My eye is less likely these days, thanks to bloggers like you, to skip over claims like this one, but perhaps I'm taking it too far now. My question is, how does the author of the article know and how does he prove to his readers that anti-war activists are surprised Pelosi was able to hang on to blue dog Democrats? The general tone of the article, by the way (written by Jonathan Weisman), is that the Out of Iraq caucus in the Houses is batty for opposing the current bill. How, in general, should readers handle broad claims about poorly defined collective entities like "the anti-war movement" and what they think or do?
Name: John Shaw
Dear Dr. E.,
The linguist who busted Joe Klein is Don Foster, and he wrote a terrific book about his literary detective hunts, including his pursuit of the Anonymous author of Primary Colors. Even better than the Klein chapter is the one about how Foster unraveled Clement Moore's bogus claim to have written "A Visit From St. Nicholas," a/k/a "The Night Before Christmas." It's quite a tale, and utterly convincing.
Here's a link to Foster's book, called Author Unknown: Tales of a Literary Detective.
Dr A., I was almost brought to audible laughter when I heard the administration's proposed alternative to the subpoenas regarding the Attorney Firing investigations. Off the record, no oath, no transcript and Administration will guide the direction of the questions??

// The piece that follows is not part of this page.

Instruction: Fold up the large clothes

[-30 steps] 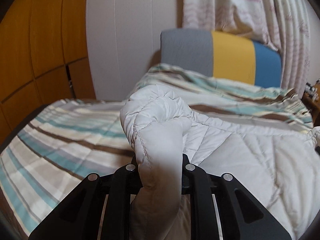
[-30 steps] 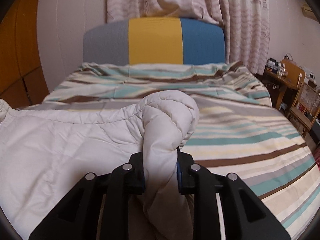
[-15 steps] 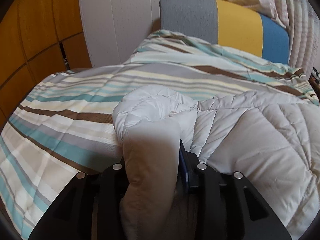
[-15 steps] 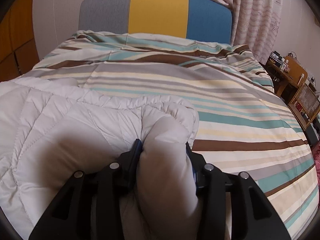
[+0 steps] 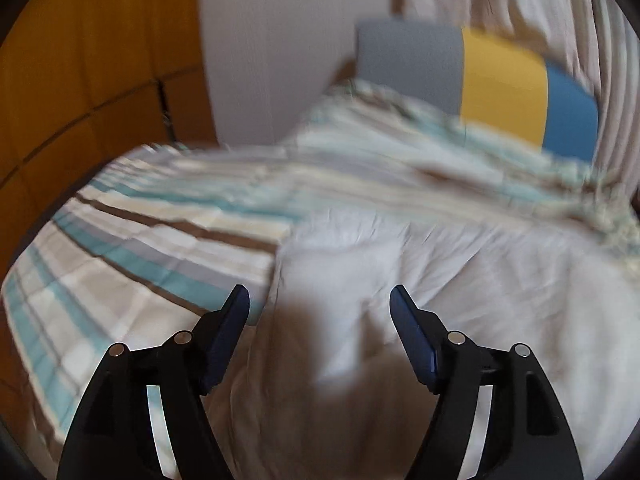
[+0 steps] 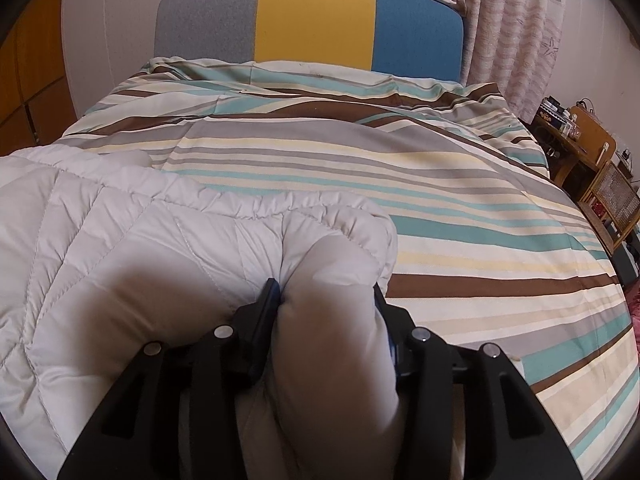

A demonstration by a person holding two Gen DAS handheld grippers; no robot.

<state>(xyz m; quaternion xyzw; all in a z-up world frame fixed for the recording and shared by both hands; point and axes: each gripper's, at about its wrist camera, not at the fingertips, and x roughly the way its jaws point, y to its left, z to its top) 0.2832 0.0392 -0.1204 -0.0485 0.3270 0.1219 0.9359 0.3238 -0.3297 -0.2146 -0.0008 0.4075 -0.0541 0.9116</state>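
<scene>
A large white quilted down garment [image 6: 100, 264] lies spread on the striped bed cover [image 6: 440, 208]. My right gripper [image 6: 324, 296] is shut on a thick bunched fold of the garment at its right corner, low on the bed. In the left wrist view, which is motion-blurred, my left gripper [image 5: 320, 300] is open with its jaws wide apart. The garment's left corner [image 5: 348, 264] lies on the bed between and beyond the blue-padded fingertips [image 5: 236, 308], free of them.
A headboard [image 6: 316, 20] in grey, yellow and blue stands at the far end under pale curtains [image 6: 516, 24]. Orange wooden panels [image 5: 80, 60] line the left wall. A wooden table and wicker chair [image 6: 592, 168] stand to the bed's right.
My left gripper has opened and let go of the garment's corner, which now rests on the bed. Both grippers lowered the garment toward the bed. The right gripper still holds its fold.
</scene>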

I mean, why stop there? Why not just give them free trips to Hawaii, and a couple million in spending $ too.
I'll have to try this logic the next time some agency of authority like the police or IRS makes a request of me. "Sorry officer, but instead of giving you my license and registration, I'd be happy to meet you at a strip club (off the record) where you can buy me drinks and lap dances and we can discuss rock n' roll trivia and the 2004 Red Sox until I decide to go home."
Incidentally, does anyone else find it strange that people who love to use the phrase "accountability" ad nauseam in press conferences and on the campaign trail, seem to avoid it like the plague, or even undermine it, once they are in a position of power? Not that Democrats aren't guilty as well, but the GOP really takes the irony to stratospheric levels.
Excellent essay on Klein. The analogy to academia is dead-on. A history professor who insists the Civil War was fought in 1890 does not get promoted, nor are they allowed to keep their position. As we know, pundits are sometimes rewarded for being consistently and massively wrong.